I shake his hand. It's warm and dry, his grip is firm, and — I don't want to think any further about his hand. "Come back anytime, Father." He looks a question at me. "I mean it. The passage leads between our apartments and nowhere else. You're probably meant to be here."
"Reading your books and eating your crisps."
"And drinking my Tang, sure. It has more vitamin C than orange juice. Oh, here!" I reach into my pocket, hand him the gecko. "You'll need this."
I watch as he makes his way down the stairs, and then find I can't move. I can't even think. I can't make sense of it. What just happened? Was it real? Of course it was real, there's a dusty spot on my sofa where he was just sitting — can I vacuum that up, or is it holy dust? And the way he says my name with his accent — !

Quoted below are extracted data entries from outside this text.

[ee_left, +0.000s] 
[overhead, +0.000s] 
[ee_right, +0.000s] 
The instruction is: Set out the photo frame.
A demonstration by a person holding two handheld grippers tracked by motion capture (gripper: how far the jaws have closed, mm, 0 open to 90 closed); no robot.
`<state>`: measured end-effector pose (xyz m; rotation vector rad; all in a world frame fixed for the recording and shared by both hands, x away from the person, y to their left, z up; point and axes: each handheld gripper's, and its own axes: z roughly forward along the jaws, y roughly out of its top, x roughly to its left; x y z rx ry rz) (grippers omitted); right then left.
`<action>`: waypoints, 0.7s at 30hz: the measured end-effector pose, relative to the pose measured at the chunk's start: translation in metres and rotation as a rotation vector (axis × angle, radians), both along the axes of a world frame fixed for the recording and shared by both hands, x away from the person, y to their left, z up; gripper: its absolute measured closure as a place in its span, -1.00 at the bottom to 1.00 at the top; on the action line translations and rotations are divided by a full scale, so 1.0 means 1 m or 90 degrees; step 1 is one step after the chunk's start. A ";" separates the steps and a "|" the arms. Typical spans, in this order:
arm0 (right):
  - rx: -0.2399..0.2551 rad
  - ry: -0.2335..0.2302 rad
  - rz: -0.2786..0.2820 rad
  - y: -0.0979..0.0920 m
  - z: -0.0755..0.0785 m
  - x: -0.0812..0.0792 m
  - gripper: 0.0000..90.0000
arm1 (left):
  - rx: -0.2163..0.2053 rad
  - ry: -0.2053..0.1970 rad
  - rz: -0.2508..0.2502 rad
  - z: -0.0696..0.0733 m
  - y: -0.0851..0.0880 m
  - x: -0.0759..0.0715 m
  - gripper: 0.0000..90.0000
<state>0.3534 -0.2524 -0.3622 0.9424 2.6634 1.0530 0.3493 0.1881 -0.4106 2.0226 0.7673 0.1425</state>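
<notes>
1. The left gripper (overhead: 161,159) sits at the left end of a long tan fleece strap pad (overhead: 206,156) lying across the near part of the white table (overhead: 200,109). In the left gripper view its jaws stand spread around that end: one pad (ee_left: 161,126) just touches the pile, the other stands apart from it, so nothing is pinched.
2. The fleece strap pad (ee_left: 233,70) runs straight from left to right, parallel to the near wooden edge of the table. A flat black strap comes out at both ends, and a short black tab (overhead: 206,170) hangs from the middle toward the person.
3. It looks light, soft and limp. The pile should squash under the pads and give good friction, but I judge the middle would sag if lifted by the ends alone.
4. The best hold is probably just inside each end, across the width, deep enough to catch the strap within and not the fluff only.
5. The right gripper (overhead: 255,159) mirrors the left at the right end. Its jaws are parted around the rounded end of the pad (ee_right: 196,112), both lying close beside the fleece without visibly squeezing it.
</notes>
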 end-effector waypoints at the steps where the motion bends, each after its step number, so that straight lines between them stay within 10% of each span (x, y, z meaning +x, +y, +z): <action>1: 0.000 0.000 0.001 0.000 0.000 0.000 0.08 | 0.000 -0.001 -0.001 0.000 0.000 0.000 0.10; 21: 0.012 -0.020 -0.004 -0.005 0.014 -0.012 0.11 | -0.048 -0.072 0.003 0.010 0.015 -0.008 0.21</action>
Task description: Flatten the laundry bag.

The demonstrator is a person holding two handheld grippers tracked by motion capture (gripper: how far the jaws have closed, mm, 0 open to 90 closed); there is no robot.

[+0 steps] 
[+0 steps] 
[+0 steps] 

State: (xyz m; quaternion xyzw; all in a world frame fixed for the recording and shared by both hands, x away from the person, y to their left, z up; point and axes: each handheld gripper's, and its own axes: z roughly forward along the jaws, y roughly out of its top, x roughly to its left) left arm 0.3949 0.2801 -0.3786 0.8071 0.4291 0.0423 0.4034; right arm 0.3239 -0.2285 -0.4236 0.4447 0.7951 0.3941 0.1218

I manage a deep breath, and then another, and then another. I walk slowly and deliberately into my bedroom, throw myself on the bed, bury my face in a pillow, and scream.
When I get up there's a faint, dusty outline of me on the comforter. Just great. I feel only slightly saner but I carefully remove my dirty clothes and get them into the laundry basket and then I take a shower. And as I make sure I wash every last cobweb out of my kelp brown hair, I realize my name makes perfect sense. Miri was the plain, awkward teenage girl who had a hopeless crush on the handsome, dashing, offhandedly charming, carelessly kind Captain Kirk. And Father Patrick is my Captain Kirk.
Then, sure I'm not going to get anything else dirty, I put on some sweats and go into the kitchen and pull out the butter and sugar and flour. I'm going to make shortbread for my new friend the camerlengo.